Tere O’Connor and Rammed Earth
I met with Tere O’Connor yesterday. We talked about dance, sustainable architecture, and his new work, RAMMED EARTH.
O’Connor’s new work, which premiered Wednesday at the National Showroom, is named after the ancient building technique, rammed earth. In case you didn’t know, rammed earth construction is a process of compressing a damp mixture of earth (usually sand, gravel and clay) into a frame that molds the shape of a wall, and then allowing the mixture to bake in the sun. A rammed earth building can last thousands of years.
Photo by Bill Hebert
O’Connor explains that he’s interested in rammed earth both as a resident of the world, and as an artist. He points out that human beings have become obsessed with making buildings out of glass and steel, and that this is not sustainable—rammed earth, on the other hand, has recently joined things like organic agriculture among the ranks of sustainable living-chic.
“Rammed earth makes sense for dance,” he says, “it works in conjunction with the idea that dance is like an unraveled building.”
He tells me what he prefaces as a “boring” story about an experience he had several years ago, while watching Swan Lake. “The movement was totally abstract,” he says. “Most of it didn’t have anything to do with swans.” O’Connor says he would like to see a version of Swan Lake in which there are people repeatedly shouting “swan!” from the wings. He points out that dance, whether classical or contemporary, is too often (awkwardly) married to some kind of story, while the choreography is completely abstract. Swan Lake is a pretty good example of this problem: if the show had no costumes, set, or title, the plot would be barely discernible, if at all.
“Historically, dance is way behind,” he says. “Contemporary architecture is so far ahead of other art forms,” he says. “People can accept an abstract building.” We talk about how linear narrative governs most peoples’ sensibilities when it comes to art, and how people are particularly old-fashioned when it comes to dance.

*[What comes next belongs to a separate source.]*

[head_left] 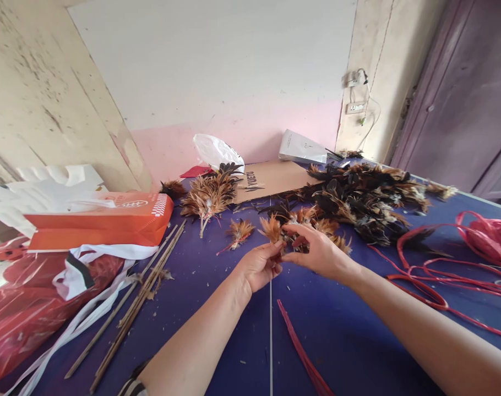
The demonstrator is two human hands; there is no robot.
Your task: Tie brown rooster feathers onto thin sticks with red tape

He points out that, unlike tragic tales involving swans, architecture is everywhere in our daily experiences. “A lot of what we experience is a series of memories that we collect having to do with architecture. Rammed Earth,” he says, now referencing the piece, “makes architectural inferences that hopefully take you to something personal.”
If you see RAMMED EARTH, you’ll notice that pathways and certain systems of moving, whether around columns, or chairs, or people, are fundamental to the piece. O’Connor looks closely at situational dynamics, as an architect might. Then, he says, the question is: “how ample is the dancers’ capacity to invite reference from other people?” “Part of this,” he says, “involves fictionalizing them (the dancers), inviting, or intriguing the audience to a charged play area that people will want to go to.” The piece requires the viewer to engage on a personal level, and on Wednesday, it seemed to achieve this. It is also worth mentioning that the lighting and the unique use of the space is intricate and oddly personal, and that the dancers are wonderful to watch.
If this sounds like your kind of play area, see RAMMED EARTH.